Riceviamo e pubblichiamo un intervento della nostra inviata Barbara Tornese,
da qualche anno a Milano, su quanto avvenuto nelle scorse ore nel capoluogo lombardo, dove sono stati presi d’assalto i treni in partenza verso il Sud a causa del coronavirus.

MILANO – “Sono sempre stata una salentina atipica. Una di quelle che ad agosto va in montagna o alle terme e che ogni scusa (non) è buona per scendere.
Di quelle che si trasferiscono a Milano e diventano milanesi dopo tre giorni.
E non perché io mi sia mai attegiata tale, ma perché Milano mi ha dato subito quello di cui avevo bisogno: un tetto sulla testa, il lavoro dei sogni, uno stipendio che mi permette di vivere bene. Una speranza di carriera‌
Per usare ironia sportiva: non sono una milanese occasionale.
Non vivo in uno stato malinconico perenne. Mi godo il mio qui e ora in questa città fantastica. Ho sempre pensato che sia sbagliato vivere assopiti in attesa di qualcosa che ci possa regalare la felicità. Non ho mai condiviso l’atteggiamento dei miei conterranei che “sono costretto a stare qui”, e appena posso scendo per essere felice. Se già solitamente tendo a prendere le distanze da questi contorti meccanismi di “appartenenza” geografica, oggi vorrei che le distanze le mantenessero gli altri, da me. Dalla mia famiglia che vive giù. Da mia nonna cardiopatica e diabetica. Da mia nipote di 8 anni.

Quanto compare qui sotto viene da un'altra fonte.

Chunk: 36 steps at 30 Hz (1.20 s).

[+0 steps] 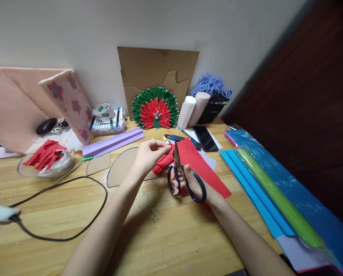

Vorrei che le persone comprendessero l’importanza della distanza, ora che questo termine ha assunto un significato più realistico che mai. Vorrei che questa emergenza fosse compresa prima di tutto dalle famiglie delle persone che vivono fuori casa. Perché se dobbiamo essere forti, dobbiamo esserlo tutti. Insieme. Se chiamassi mia madre in lacrime, sarebbe la prima a convincermi che scendere è sbagliato (andando contro l’insito amore di mamma che vuole il figlio sotto la sua gonnella).
Vivere fuori è difficile e se ogni tanto si scappa “per andare giù”, oggi dobbiamo capire che farlo non solo non è possibile, ma è dannoso. E se in uno stato di normalità vige la regola “la vita è mia e faccio quello che dico io”, da oggi il libero arbitrio deve essere assolutamente rivisto nel suo significato. Perché la vostra vita non è solo la vostra, ma quella dei vostri genitori, amici, nipoti. È dei vostri nonni cardiopatici, diabetici. Dei familiari over 65, quelli che non potete sapere come risponderanno al virus.
Non siete più furbi di nessuno se prendete un treno prima della firma ufficiale di un decreto di blocco.
Non siete scaltri. Non la sapete più lunga di altri. Non state anticipando le vacanze.
State ignorando la scienza. I medici. Le ordinanze regionali. I consigli ministeriali. Il buon senso civico.
Non aiutate nessuno se non la diffusione a macchia d’olio del virus.
In questo momento “casa vostra” non è quella in cui siete nati, è solo la casa in cui potete essere al sicuro, voi e le persone a cui volete bene. Pensateci la prossima volta che decanterete il “Salento mio”!”